Correspondence and requests for reprints should be addressed to Tom van der Poll, M.D., Academic Medical Center, Meibergdreef 9, Room G2-130, 1105 AZ Amsterdam, The Netherlands. E-mail: t.vanderpoll{at}amc.uva.nl

β2-adrenergic receptors are expressed on different cell types in the lung, including respiratory epithelial cells, smooth muscle cells, and macrophages. The aim of the current study was to determine the role of β-adrenergic receptors in the regulation of lung inflammation induced by instillation via the airways of lipopolysaccharide (LPS) (a constituent of the gram-negative bacterial cell wall) or lipoteichoic acid (LTA) (a component of the gram-positive bacterial cell wall). Mice inhaled the β-adrenergic antagonist propranolol or saline 30 minutes before and 3 hours after intranasal LPS or LTA administration. LPS and LTA induced a profound inflammatory response in the lungs as reflected by an influx of neutrophils and the release of proinflammatory cytokines and chemokines into bronchoalveolar lavage fluid (BALF). Propranolol inhalation resulted in enhanced LPS-induced lung inflammation, which was reflected by a stronger secretion of TNF-, IL-6, and monocyte chemoattractant protein-1 into BALF and by enhanced coagulation activation (thrombin–antithrombin complexes). In LTA-induced lung inflammation, propranolol did not influence cytokine release but potentiated activation of coagulation. Propranolol did not alter neutrophil recruitment in either model. This study suggests that β-adrenergic receptors, which are widely expressed in the lungs, serve as negative regulators of pulmonary cytokine release and coagulation induced by LPS and less so during LTA-induced pulmonary inflammation.
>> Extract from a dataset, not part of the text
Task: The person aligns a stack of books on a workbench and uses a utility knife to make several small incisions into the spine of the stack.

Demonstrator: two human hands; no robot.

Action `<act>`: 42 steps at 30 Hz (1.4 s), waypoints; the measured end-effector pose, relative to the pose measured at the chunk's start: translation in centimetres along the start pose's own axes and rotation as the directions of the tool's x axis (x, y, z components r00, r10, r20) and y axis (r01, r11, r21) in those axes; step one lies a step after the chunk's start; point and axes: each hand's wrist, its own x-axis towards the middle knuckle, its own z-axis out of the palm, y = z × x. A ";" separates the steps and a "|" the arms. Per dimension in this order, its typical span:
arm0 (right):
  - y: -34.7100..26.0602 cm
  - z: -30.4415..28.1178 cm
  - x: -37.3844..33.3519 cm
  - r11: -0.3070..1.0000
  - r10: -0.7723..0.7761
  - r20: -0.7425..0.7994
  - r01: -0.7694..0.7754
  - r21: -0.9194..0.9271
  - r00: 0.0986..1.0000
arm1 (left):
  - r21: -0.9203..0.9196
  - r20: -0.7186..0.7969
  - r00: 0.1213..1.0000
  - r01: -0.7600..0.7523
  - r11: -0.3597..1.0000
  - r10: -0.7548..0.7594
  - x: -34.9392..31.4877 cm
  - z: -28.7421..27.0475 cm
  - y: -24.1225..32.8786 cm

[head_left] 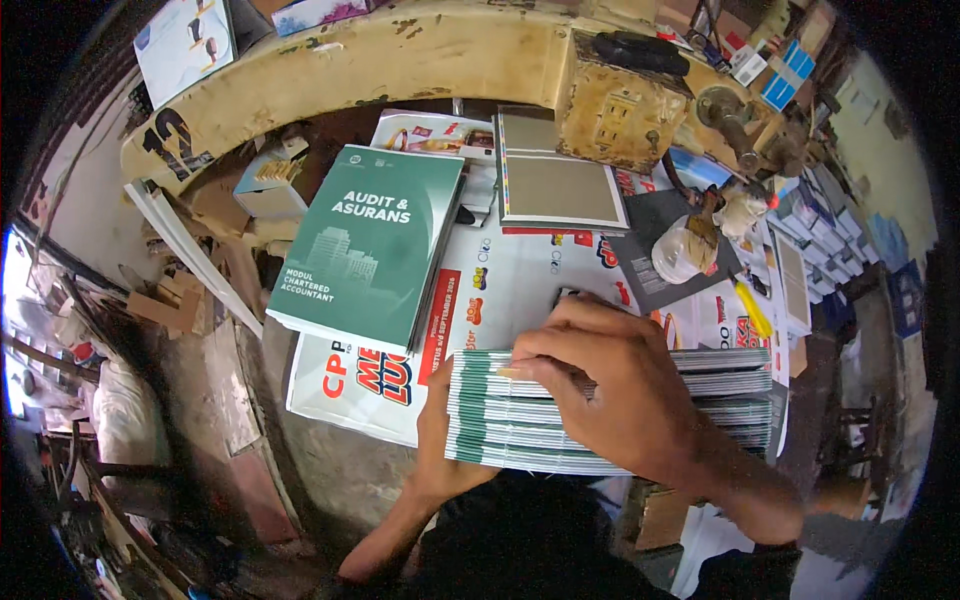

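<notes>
In front of my body is a thick stack of white booklets (pixel 530 415), its edges turned up toward me and a green printed band crossing the left end. My left hand (pixel 440 430) is wrapped round that left end, with its fingers mostly hidden behind and under the stack. Over the top, my right hand (pixel 600 385) is bent with fingers closed, thumb and fingertips at the stack's upper edge. Whatever sits between those fingertips is too small to make out. A pile of green-covered books (pixel 370 250) lies beyond my left hand.
Printed paper sheets (pixel 520 275) cover the work surface. Grey-brown board sheets (pixel 560 180) lie at the back, beside a worn yellow machine frame (pixel 440 62). To the right are a white wrapped bundle (pixel 685 250), a yellow-handled tool (pixel 752 308) and stacked booklets (pixel 820 230).
</notes>
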 end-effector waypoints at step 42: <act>6.7 -3.2 -21.5 0.720 0.630 -0.391 -0.318 0.616 0.671 | 0.281 -0.214 0.975 0.011 0.960 0.051 -1.8 1.6 1.7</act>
Key Words: lipopolysaccharide • lipoteichoic acid • lung inflammation • β-receptor antagonist • murine model • coagulation

CLINICAL RELEVANCE β-adrenergic receptors are widely expressed in the lung. We provide evidence that these receptors inhibit inflammation and coagulation in the bronchoalveolar space, thereby identifying a novel anti-inflammatory mechanism in the lung.